Problem to solve →
Only the lines from the start of the data below through the line that contains "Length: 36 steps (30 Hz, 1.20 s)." are to be copied, exactly and without pictures.

Extracted data →
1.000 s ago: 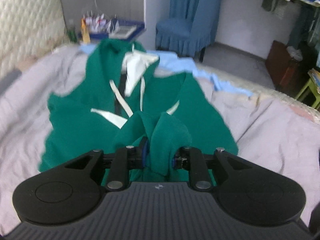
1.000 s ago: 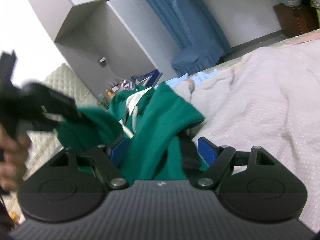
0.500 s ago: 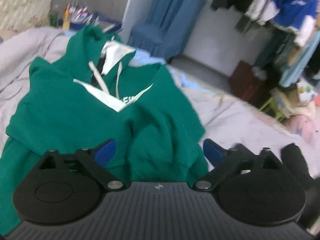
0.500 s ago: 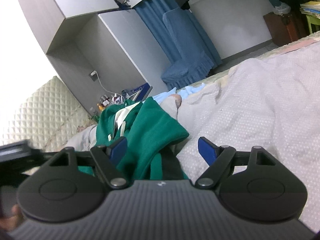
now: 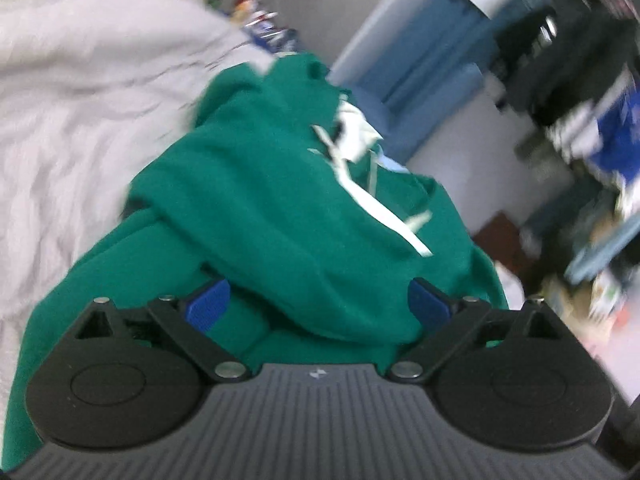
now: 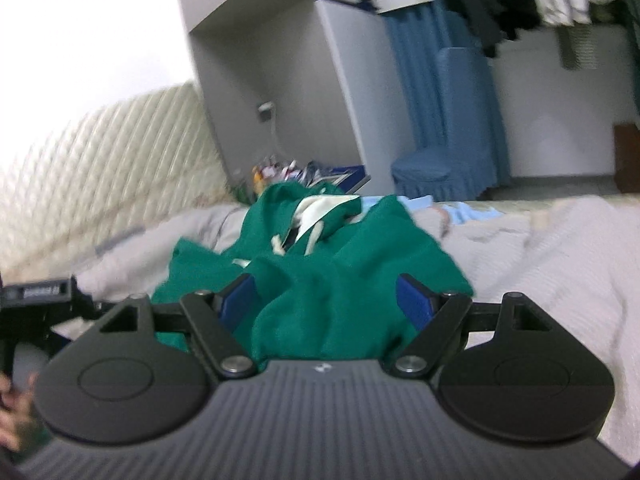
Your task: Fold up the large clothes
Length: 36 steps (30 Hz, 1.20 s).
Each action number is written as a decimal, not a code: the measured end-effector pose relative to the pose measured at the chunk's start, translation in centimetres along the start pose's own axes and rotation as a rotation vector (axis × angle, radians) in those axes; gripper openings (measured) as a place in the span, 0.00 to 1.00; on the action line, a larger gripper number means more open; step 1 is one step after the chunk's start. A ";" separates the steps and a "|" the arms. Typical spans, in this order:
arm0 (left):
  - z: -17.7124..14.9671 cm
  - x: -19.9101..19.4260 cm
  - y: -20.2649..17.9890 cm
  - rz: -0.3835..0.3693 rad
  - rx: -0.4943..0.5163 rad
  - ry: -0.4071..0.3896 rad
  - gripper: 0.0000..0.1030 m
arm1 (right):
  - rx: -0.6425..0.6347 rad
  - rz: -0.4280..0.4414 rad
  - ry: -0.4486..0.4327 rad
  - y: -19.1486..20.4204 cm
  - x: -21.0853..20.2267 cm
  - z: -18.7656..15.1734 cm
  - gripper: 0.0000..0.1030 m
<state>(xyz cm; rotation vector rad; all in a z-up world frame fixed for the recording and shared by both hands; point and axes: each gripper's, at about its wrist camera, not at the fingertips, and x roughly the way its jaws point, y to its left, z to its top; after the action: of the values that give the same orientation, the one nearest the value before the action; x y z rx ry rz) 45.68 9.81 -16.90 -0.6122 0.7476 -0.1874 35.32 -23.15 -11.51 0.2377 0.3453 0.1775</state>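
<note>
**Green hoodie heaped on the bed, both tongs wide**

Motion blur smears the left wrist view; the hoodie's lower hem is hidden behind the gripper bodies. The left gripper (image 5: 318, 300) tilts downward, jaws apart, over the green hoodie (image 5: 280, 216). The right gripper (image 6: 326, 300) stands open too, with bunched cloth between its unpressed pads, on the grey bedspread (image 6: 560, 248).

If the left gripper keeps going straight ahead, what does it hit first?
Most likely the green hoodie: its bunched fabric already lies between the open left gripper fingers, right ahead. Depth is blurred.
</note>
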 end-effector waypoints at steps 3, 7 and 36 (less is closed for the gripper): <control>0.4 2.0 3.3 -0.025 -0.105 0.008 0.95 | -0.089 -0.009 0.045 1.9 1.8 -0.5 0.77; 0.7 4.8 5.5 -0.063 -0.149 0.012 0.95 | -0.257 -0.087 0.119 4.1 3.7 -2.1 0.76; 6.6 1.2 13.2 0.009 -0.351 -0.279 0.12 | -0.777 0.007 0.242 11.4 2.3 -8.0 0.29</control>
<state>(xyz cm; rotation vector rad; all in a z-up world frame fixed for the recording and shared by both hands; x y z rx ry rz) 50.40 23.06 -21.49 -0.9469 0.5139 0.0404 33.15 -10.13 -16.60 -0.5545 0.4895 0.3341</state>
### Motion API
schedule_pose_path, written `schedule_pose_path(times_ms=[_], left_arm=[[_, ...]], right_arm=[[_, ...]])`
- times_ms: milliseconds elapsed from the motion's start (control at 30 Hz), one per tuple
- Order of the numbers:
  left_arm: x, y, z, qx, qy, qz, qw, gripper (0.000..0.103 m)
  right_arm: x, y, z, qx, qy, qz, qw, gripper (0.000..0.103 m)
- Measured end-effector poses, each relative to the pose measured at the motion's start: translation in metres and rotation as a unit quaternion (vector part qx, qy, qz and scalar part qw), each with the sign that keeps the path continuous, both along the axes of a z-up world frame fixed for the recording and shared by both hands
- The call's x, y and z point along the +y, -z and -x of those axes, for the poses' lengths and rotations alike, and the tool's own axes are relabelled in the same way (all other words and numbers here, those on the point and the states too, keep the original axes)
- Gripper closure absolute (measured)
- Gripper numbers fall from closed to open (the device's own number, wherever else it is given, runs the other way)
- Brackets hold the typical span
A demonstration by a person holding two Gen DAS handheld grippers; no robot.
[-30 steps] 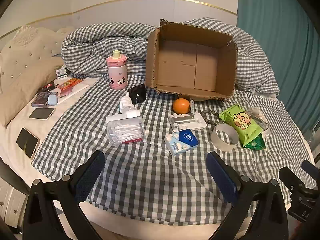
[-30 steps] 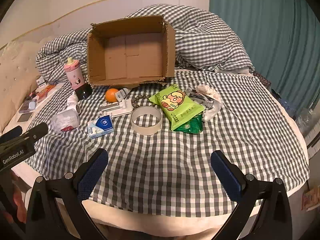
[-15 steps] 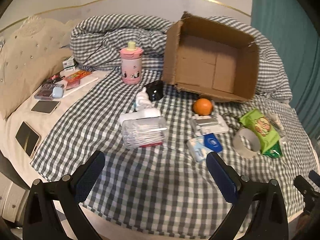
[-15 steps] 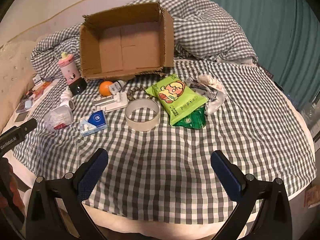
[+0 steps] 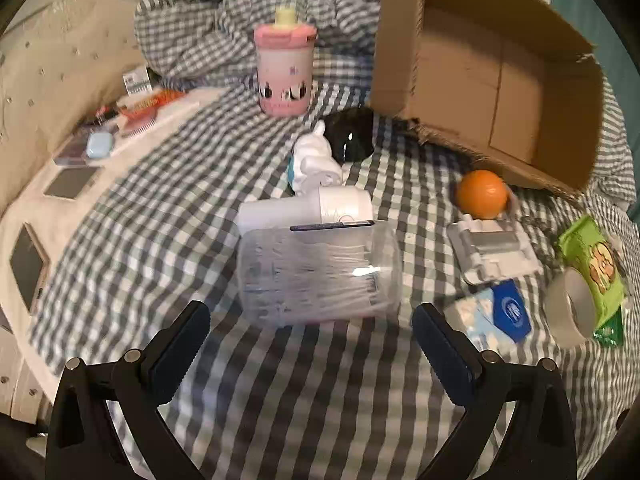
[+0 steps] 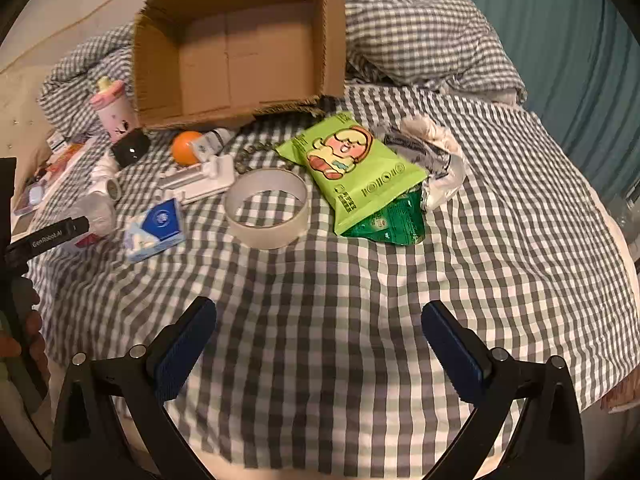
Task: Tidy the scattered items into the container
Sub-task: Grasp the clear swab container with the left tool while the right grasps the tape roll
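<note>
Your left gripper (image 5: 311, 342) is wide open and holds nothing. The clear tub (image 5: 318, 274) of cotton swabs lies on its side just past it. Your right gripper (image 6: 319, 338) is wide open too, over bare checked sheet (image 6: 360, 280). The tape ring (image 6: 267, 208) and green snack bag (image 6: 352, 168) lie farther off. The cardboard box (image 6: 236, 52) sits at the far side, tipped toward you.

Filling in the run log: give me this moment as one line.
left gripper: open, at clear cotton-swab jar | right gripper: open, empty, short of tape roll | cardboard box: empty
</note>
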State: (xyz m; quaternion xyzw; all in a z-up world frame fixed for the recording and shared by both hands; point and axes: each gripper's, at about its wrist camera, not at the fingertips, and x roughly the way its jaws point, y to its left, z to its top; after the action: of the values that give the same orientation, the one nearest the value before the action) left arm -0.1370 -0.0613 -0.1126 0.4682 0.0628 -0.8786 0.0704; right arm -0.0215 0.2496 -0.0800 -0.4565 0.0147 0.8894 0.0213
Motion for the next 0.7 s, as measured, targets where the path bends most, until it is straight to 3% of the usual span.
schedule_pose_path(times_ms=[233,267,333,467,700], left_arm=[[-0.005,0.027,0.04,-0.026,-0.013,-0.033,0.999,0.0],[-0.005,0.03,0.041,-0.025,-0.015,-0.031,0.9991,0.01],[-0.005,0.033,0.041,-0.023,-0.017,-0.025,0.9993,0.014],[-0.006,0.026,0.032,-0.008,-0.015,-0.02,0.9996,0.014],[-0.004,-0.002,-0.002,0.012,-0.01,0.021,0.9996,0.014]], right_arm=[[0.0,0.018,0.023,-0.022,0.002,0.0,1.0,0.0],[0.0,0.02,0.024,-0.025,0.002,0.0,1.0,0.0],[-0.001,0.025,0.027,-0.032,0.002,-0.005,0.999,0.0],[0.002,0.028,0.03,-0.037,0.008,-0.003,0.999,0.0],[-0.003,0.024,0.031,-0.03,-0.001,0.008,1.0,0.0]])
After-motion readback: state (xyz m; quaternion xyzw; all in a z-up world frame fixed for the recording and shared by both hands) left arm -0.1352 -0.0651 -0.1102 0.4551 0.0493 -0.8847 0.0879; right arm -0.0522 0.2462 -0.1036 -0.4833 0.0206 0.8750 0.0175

Response →
1.000 s ago: 
1.000 s ago: 
0.500 s ago: 
0.500 s ago: 
now: 
now: 
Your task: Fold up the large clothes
Length: 36 steps (30 Hz, 1.20 s).

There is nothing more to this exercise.